First, it’s best for an employer to point an employee directly to Medicare with specific questions to avoid being given incorrect information. However, there is some general information employers should be aware of with regard to HSA-eligibility:

Enrollment in any part of Medicare is considered disqualifying coverage, and therefore makes an individual ineligible to open or contribute to an HSA. In order to preserve HSA eligibility, an individual would have to determine if delaying enrollment in Medicare is an option, which generally depends on the size of the employer offering the group health plan.

If an employer has less than 20 employees, an employee would likely face penalties if he or she delays Medicare Part A or B in order to preserve HSA eligibility. In this situation, the individual generally needs to enroll in Part A and B when first eligible for coverage at age 65. This rule also applies for a spouse enrolled on the small group health plan.
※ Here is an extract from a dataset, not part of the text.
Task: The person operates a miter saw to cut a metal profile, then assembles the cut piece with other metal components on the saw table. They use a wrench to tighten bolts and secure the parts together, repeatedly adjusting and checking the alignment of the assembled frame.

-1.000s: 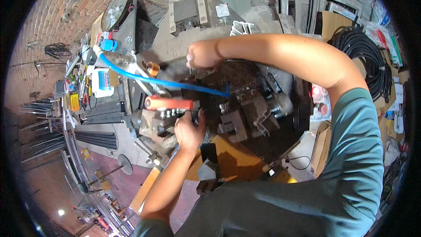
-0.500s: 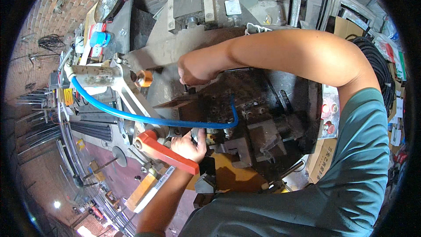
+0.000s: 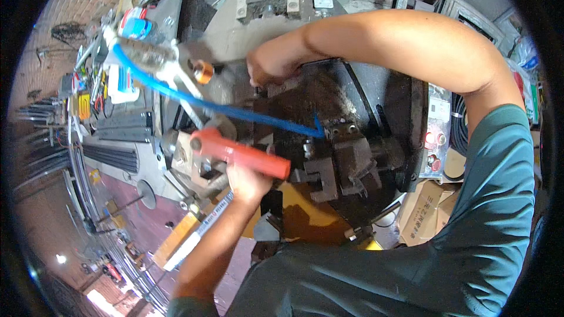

If he or she delays enrollment in Part A or B when Medicare is primary, and instead remains on the group plan to try to preserve HSA-eligibility, the plan could refuse to pay claims and may face late enrollment penalties once he or she does sign up.

If an employer has 20 or more employees, Medicare pays secondary to the group health plan. This means that an individual can generally delay enrollment in Medicare Part A and B without incurring late penalties as long as he or she remains enrolled in qualifying insurance. Contrary to popular belief, Medicare is not automatic unless the individual is drawing Social Security.

But keep in mind that COBRA does not count as qualifying insurance, so an individual could wind up paying late penalties for life if he or she remains on COBRA and delays Medicare enrollment.

Also, if someone delays Medicare Part A past their 65th birthday, Part A coverage will go back retroactively 6 months, which makes them ineligible for an HSA for those retroactive months. So, HSA contributions should cease 6 months before enrollment in Part A and Part B (or apply for Social Security benefits while still working).

Thus, if an individual wants to postpone Medicare enrollment in order to maintain HSA-eligibility, they will need to consider delaying Medicare enrollment based upon employer size and also consider the retroactive effect of delaying enrollment.